Karena itu menyimpan harta bukanlah pilihan yang terbaik. Bahkan dengan mendepositokannya kita hanya menambah nilai nominal harta pokok dengan bunga, tapi setelah dikurangi pajak, inflasi, depresiasi dan zakat sebenarnya nilai ekonomis uang kita berkurang. Kalaulah tidak karena untuk berjaga-jaga terhadap kebutuhan kritis yang mendadak sebaiknya kita tidak menyimpan harta. Simpanlah harta sekadar kebutuhan berjaga-jaga, selebihnya investasikan (libatkan dalam proses ekonomi).

2. Membelanjakan Harta (Infaq, Nafqah, dan Shadaqah)

Dalam bahasa Arab anfaqa bermakna membelanjakan harta (to spend) dan infâq bermakna pembelanjaan (spending).

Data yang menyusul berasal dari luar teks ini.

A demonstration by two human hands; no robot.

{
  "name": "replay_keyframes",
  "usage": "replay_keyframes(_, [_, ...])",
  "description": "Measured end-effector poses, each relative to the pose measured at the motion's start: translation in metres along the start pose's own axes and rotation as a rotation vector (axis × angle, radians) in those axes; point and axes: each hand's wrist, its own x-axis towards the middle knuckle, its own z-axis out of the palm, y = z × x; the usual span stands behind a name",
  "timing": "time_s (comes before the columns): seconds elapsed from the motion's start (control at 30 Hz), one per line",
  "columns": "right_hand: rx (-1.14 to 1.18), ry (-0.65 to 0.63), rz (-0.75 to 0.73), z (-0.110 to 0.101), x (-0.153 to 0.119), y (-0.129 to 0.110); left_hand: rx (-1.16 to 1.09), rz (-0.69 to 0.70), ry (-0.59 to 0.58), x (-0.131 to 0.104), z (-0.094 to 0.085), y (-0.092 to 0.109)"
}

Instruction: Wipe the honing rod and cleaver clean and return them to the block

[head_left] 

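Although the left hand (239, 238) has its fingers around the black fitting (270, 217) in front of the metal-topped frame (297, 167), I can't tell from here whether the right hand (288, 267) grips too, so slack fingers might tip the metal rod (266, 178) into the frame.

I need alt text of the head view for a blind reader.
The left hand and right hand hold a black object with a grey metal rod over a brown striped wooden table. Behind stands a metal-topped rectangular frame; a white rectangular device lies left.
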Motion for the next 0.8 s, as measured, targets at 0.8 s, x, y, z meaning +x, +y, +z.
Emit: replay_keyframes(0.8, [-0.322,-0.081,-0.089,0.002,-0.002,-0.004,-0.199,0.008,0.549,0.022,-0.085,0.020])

Dalam aktifitas perekonomian infaq menempati posisi yang sangat penting, sebab dengan adanya infak (pembelanjaan) akan meningkatkan peredaran uang di pasar, menumbuhkan permintaan (demand) terhadap barang dan jasa; mengundang adanya penyediaan barang/jasa (supply); merangsang kegiatan produksi; dan akhirnya mendorong orang untuk berinvestasi.

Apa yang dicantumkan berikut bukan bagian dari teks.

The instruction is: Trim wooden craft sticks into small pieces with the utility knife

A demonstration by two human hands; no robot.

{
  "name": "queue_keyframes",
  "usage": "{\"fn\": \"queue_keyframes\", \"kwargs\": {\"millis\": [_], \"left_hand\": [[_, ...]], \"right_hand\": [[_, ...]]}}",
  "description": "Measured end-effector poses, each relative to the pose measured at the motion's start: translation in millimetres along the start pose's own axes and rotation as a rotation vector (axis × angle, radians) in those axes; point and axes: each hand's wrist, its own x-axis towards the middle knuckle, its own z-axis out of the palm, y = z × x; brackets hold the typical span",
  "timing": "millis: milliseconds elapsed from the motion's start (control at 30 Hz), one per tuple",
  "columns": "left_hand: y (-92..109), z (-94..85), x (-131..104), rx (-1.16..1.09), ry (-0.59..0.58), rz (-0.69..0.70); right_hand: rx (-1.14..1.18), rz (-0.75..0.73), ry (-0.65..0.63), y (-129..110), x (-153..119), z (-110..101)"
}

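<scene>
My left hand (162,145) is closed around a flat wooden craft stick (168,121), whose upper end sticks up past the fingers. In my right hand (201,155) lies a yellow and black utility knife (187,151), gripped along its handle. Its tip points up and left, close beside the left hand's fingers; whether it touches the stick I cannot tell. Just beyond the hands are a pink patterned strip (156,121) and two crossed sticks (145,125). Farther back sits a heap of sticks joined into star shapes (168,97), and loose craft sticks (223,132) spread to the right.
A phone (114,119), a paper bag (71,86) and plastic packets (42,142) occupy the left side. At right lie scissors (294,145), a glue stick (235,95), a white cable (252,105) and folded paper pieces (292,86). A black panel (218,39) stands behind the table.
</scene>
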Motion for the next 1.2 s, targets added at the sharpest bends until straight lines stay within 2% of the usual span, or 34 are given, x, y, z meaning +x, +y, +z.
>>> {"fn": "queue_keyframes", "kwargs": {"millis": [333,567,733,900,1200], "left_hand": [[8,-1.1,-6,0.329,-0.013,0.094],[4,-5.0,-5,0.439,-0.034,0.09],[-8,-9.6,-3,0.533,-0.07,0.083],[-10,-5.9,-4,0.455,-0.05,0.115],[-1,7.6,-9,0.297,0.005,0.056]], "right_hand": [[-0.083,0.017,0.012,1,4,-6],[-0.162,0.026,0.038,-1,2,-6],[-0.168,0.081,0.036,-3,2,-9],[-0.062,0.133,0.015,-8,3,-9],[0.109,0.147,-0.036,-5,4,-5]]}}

Rumus pendapatan nasional dalam ekonomi makro adalah Y = C + I + G + X – M dimana:
C = konsumsi, belanja masyarakat;
I = investasi;
G = belanja pemerintah;
X = ekspor;
M = impor.

Artinya, kalau belanja masyarakat (C) meningkat maka keseluruhan pendapatan nasional juga akan meningkat. Karena itu membangun perekonomian suatu bangsa dapat di-push dengan investasi atau di-pull dengan konsumsi (belanja masyarakat). Ketika Indonesia mengalami krisis moneter dimana para investor banyak yang lari meninggalkan Indonesia, salah satu kebijakan pemerintah adalah mendekatkan hari-hari libur nasional dengan hari Ahad sehingga liburan akhir pekan menjadi lebih panjang. Orang akan lebih leluasa berlibur ke daerah dan membelanjakan hartanya sepanjang perjalanan. Aktifitas belanja inilah yang menarik roda perekonomian rakyat untuk terus menggelinding sehingga dampak negatif dari lemahnya investasi dapat dikurangi.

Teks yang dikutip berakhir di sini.